[Items listed in a dataset]

--

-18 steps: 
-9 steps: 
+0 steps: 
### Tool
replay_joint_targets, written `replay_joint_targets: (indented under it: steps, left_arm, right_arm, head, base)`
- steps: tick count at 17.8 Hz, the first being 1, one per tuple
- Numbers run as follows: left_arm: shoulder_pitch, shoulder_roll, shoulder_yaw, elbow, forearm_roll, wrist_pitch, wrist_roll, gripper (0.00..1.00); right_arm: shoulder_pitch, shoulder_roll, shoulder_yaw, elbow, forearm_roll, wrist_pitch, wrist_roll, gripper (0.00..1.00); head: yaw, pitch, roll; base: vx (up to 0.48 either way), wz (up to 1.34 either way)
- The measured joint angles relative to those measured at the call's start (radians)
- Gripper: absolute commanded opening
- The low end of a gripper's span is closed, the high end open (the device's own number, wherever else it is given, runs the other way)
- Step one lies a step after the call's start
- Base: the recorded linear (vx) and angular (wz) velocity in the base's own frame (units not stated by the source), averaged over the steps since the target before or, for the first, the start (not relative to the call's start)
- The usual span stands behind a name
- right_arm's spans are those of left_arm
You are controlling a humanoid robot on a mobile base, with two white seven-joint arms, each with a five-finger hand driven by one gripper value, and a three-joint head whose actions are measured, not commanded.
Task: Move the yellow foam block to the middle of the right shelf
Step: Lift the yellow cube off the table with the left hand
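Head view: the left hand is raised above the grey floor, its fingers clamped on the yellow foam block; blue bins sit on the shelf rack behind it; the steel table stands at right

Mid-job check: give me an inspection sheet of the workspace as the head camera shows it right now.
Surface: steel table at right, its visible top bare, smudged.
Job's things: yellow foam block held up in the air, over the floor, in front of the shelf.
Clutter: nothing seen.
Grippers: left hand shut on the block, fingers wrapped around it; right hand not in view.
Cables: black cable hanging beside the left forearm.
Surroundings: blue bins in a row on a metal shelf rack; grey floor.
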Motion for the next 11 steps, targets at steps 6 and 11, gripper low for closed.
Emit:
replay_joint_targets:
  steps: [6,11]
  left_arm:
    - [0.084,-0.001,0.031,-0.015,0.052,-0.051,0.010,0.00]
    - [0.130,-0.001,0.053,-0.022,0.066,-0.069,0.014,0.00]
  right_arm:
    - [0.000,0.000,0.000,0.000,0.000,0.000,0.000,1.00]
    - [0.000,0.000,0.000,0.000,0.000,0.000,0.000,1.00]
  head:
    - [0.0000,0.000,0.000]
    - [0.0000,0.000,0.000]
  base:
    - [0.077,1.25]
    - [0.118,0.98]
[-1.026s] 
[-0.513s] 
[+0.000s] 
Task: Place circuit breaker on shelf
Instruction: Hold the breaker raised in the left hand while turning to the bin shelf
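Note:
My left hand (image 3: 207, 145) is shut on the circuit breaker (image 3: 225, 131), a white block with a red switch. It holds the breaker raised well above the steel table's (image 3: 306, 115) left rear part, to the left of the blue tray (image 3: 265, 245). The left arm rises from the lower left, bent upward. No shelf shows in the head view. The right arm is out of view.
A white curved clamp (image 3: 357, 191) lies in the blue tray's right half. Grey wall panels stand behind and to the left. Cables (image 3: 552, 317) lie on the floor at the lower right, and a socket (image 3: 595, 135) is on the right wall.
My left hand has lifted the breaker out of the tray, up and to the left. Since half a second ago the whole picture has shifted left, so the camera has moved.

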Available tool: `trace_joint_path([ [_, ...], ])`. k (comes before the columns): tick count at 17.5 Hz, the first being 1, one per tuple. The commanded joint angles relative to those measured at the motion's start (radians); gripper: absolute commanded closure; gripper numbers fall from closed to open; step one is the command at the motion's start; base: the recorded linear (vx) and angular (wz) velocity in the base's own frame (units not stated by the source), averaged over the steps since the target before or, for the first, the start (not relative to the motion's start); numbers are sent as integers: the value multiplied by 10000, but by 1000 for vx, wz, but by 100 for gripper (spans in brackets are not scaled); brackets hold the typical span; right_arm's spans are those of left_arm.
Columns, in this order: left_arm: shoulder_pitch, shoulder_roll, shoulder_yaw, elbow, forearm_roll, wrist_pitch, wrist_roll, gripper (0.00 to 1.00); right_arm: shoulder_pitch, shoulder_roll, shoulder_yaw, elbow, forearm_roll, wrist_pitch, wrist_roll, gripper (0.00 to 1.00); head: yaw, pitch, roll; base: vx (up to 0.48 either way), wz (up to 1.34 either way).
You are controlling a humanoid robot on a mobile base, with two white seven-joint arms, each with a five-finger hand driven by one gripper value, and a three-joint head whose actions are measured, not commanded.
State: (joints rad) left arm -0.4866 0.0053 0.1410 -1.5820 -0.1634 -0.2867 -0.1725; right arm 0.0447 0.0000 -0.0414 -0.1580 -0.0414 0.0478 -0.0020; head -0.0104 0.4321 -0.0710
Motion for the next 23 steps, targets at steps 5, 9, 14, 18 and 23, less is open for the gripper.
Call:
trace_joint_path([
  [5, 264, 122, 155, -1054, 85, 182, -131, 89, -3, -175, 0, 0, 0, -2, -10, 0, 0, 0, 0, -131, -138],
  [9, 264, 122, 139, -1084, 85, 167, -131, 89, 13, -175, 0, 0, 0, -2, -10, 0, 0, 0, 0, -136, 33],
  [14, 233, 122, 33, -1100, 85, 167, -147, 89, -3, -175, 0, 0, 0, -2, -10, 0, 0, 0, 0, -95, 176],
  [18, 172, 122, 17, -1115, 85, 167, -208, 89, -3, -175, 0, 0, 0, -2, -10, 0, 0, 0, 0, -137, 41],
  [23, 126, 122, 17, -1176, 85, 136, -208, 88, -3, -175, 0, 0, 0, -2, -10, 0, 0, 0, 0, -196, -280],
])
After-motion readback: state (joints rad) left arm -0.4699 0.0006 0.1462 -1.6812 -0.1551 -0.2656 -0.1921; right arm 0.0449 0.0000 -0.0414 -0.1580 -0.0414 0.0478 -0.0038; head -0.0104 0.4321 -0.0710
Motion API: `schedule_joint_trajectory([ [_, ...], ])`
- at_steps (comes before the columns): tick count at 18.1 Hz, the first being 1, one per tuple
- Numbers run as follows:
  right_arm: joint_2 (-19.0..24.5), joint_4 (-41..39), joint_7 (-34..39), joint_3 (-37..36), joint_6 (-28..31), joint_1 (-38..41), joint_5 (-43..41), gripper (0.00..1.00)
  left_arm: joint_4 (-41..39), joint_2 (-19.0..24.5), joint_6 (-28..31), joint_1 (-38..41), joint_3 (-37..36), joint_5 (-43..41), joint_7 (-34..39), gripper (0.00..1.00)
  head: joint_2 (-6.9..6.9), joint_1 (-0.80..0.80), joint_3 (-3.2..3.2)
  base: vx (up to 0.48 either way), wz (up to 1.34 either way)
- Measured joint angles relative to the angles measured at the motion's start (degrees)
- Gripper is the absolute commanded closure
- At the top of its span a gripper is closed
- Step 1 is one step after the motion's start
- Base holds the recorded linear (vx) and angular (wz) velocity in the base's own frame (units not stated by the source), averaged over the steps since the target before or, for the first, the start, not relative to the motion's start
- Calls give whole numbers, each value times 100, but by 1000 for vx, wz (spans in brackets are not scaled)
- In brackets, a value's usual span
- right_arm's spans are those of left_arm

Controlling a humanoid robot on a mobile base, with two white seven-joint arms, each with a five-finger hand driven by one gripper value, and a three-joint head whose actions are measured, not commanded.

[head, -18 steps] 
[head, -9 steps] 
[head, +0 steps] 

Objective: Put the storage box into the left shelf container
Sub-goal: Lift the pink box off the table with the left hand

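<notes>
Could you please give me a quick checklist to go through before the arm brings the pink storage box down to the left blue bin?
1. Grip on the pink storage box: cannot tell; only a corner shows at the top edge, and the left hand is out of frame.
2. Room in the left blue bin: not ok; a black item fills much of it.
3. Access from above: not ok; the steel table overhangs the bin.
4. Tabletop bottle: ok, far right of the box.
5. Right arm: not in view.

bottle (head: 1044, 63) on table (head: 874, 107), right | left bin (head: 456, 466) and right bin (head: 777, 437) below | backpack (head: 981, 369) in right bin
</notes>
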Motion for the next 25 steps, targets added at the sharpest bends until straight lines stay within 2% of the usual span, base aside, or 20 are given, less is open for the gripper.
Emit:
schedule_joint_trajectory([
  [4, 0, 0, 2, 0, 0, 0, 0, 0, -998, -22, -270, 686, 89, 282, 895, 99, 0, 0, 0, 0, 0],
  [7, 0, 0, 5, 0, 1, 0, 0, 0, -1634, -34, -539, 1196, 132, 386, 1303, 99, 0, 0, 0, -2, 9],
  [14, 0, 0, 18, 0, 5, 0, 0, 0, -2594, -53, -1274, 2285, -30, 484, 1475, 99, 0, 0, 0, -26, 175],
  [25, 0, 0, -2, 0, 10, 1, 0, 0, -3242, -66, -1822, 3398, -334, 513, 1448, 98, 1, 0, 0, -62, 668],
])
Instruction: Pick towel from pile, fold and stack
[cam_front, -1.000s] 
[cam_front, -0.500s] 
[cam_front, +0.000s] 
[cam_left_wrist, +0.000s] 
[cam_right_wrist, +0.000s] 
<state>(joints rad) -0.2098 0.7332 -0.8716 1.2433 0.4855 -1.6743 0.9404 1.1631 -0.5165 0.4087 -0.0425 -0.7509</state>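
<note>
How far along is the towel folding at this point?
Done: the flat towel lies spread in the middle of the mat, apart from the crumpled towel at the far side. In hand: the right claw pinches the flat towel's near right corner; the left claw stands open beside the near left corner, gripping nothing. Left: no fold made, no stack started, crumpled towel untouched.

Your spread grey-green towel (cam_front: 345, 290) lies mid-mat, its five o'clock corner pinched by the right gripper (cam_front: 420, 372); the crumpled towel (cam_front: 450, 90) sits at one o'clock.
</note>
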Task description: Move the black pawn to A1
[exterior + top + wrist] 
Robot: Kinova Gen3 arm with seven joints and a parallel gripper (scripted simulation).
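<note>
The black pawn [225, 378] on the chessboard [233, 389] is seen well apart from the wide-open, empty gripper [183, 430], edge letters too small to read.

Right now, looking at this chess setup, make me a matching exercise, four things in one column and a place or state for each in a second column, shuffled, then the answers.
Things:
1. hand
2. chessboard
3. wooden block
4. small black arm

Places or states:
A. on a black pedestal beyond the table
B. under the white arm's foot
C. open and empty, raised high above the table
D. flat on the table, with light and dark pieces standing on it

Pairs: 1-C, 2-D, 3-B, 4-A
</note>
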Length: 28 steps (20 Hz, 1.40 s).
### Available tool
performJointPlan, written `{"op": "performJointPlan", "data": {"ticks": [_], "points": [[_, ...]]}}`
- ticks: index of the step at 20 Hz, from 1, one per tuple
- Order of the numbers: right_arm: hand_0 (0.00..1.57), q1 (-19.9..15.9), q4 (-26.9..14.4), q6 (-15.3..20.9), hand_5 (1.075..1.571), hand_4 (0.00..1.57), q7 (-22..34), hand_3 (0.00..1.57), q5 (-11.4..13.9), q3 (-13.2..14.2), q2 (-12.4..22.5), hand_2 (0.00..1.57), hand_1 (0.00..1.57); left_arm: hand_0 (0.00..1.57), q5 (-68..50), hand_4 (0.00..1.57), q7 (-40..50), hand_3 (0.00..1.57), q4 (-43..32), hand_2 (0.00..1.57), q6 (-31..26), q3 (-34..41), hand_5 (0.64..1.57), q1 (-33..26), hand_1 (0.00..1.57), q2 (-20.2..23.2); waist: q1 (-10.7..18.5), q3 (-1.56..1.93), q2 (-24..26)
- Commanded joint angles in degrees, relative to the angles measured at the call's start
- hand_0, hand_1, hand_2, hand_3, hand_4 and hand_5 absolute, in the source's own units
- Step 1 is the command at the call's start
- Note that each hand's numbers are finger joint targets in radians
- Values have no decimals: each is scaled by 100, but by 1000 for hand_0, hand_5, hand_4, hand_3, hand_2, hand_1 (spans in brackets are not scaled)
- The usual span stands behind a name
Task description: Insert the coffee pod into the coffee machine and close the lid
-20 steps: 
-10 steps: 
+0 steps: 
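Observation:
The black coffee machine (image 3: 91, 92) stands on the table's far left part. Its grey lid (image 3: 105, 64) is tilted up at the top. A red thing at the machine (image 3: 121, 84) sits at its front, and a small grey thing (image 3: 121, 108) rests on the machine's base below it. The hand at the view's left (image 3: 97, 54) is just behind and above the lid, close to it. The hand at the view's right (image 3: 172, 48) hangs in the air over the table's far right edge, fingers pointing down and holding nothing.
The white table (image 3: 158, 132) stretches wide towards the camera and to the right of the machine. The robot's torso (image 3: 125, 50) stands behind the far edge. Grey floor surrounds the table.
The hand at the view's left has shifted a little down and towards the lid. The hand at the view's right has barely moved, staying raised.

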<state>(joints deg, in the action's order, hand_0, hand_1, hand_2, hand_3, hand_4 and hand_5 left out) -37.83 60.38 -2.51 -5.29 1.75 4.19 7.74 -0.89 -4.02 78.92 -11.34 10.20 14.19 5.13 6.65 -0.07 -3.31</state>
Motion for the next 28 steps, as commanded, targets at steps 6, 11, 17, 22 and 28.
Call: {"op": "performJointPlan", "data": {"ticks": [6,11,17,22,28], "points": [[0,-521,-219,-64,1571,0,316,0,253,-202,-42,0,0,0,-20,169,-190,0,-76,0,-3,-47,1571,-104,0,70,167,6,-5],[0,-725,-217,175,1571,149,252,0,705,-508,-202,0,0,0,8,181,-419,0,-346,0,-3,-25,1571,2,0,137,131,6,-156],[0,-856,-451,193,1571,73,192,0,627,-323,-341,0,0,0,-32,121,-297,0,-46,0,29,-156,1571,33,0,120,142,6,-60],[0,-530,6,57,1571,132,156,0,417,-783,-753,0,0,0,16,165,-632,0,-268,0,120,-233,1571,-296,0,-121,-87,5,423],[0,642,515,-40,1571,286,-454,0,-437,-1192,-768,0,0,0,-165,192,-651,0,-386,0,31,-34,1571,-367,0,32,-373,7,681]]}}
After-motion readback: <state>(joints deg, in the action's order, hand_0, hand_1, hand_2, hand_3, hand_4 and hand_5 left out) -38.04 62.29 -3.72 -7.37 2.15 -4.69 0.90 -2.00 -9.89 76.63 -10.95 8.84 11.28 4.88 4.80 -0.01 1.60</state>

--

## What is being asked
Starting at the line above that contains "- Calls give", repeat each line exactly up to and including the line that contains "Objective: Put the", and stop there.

## Solution to the problem
- Calls give whole numbers, each value times 100, but by 1000 for vx, wz (spans in brackets are not scaled)
- In brackets, a value's usual span
- right_arm's spans are those of left_arm

Controlling a humanoid robot on a mobile base, with two white seven-joint arms, each with a five-finger hand driven by one gripper value, and a three-joint head whose actions are measured, not commanded.

[head, -18 steps] 
[head, -9 steps] 
[head, +0 steps] 

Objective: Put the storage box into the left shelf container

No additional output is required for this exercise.